Arabesk mutabakatı
Ferdi Tayfur öldü. Muhtemelen iyi kalpli, vicdan sahibi, düzgün karakterli bir insandı. Yaptığı müziğin de (Orhan Gencebay ve Müslüm Gürses’le birlikte) üç büyük isminden biriydi. Tayfur’un ölümüyle birlikte arabesk yeniden konuşuldu, tartışıldı ama geçmiştekinden farklı olarak, hayli değişmiş bir zeminde, hayli değişmiş bir Türkiye’de söz konusu oldu bu.
Öyle ki Tayfur’un ölümünün ardından geniş toplum kesimlerinde bir yas havası ortaya çıktı, televizyon programları yapıldı, kimi ilkokullarda onun şarkıları çalındı, RTÜK Tayfur’un müziği için “ağlak” ifadesini kullanan TELE 1 programcısı Musa Özuğurlu hakkında inceleme başlattı, Bahçeli kendisini Meclis kürsüsünde andı ve cenazesine katıldı, Erdoğan da İslamcıların kültürel iktidar arayışının son halkası olan Gassal adlı diziye atıfla Tayfur’un şarkılarından bahsetti.
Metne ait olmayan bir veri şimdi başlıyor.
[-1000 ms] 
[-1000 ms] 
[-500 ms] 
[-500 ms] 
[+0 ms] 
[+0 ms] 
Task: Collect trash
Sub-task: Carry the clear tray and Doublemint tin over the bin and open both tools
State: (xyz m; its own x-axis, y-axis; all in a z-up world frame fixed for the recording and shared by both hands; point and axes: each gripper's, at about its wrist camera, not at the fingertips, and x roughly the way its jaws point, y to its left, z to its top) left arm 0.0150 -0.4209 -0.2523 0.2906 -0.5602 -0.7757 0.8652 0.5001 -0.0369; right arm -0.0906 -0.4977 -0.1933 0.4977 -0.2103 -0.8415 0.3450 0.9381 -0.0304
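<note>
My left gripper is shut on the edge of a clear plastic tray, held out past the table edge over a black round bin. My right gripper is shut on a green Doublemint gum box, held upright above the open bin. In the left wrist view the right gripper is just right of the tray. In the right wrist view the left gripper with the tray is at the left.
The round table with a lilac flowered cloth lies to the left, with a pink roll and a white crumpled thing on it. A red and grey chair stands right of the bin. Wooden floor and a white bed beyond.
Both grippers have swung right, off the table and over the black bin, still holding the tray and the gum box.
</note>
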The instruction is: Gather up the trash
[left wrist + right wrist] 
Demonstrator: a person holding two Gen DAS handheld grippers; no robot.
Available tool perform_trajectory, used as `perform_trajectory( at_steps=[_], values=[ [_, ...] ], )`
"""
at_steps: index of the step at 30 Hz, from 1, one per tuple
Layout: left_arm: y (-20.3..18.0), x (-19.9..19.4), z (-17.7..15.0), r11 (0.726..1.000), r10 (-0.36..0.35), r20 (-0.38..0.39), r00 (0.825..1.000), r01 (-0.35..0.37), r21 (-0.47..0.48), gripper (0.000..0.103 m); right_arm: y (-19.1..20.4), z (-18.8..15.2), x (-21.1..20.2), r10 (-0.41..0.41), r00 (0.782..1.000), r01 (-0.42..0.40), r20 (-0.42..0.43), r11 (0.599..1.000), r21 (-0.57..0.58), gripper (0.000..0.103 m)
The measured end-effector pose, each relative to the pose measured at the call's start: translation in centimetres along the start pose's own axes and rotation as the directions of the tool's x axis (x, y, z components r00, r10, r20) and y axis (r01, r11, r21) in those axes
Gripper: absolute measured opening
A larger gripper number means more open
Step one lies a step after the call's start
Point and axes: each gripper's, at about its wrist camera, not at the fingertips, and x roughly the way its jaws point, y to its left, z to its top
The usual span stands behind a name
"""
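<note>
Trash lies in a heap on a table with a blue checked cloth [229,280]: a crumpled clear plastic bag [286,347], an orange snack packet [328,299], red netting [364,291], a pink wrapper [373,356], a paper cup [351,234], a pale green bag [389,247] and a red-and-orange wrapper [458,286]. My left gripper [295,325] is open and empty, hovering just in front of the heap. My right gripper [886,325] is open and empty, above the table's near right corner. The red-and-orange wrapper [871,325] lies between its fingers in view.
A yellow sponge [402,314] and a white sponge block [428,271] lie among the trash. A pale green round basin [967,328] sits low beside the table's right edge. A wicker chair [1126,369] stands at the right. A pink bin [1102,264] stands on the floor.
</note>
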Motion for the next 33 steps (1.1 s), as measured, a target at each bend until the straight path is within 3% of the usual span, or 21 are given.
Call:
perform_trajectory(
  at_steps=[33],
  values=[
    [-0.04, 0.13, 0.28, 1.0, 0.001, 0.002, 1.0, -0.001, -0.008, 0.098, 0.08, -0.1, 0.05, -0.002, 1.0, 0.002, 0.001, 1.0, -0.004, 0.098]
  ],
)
Bu koroya bir kısım solcu da bir tür arabesk güzellemesiyle dahil oldu; arabesk konusunda eski ezberlerden kurtulmak gerekiyordu, arabesk aslında halkın, yoksulların, ezilenlerin sesiydi, arabeski eleştirenler elitizmle malullerdi, halka tepeden bakıyorlardı, halkla kavga ederek bir yere varılamazdı vesaire vesaire.
Dolayısıyla bir zamanlar siyasal kutuplaşmanın bir çıktısı olarak kültürel taraflaşma ve kutuplaşmanın referans noktalarından birini teşkil eden ve üzerine ciddi tartışmalara, polemiklere girilen arabeske dair şimdi geniş bir toplumsal/siyasal mutabakat şekillenmiş durumdaydı. 44 yıllık Türk-İslam sentezinin ve 22 yıllık AKP iktidarının sonucu, nevzuhur solu da içine alacak şekilde, bir arabesk mutabakatına varılmasıydı.
Arabesk, Türkiye kapitalizminin 1960’lar boyunca yaşadığı dönüşüme paralel bir şekilde köyden kente göç eden kitlelerin müziği olarak ortaya çıktı. Yüz binler çalışmak için akın akın büyük şehirlere geliyorlardı ama kapitalizm onlara başlarını sokacak bir ev dahi veremiyordu. Gecekondulaşma bunun bir ürünüydü; proleterleşen köylü kitleleri hazine arazilerine bir gecede kondurulan evlerde yaşamaya başladılar. Her gelen kendisinden sonra gelenin elinden tutuyor, onun evini yapmasına ve iş bulmasına yardım ediyor, hemşeriliğe dayalı dayanışma ağları kuruluyordu.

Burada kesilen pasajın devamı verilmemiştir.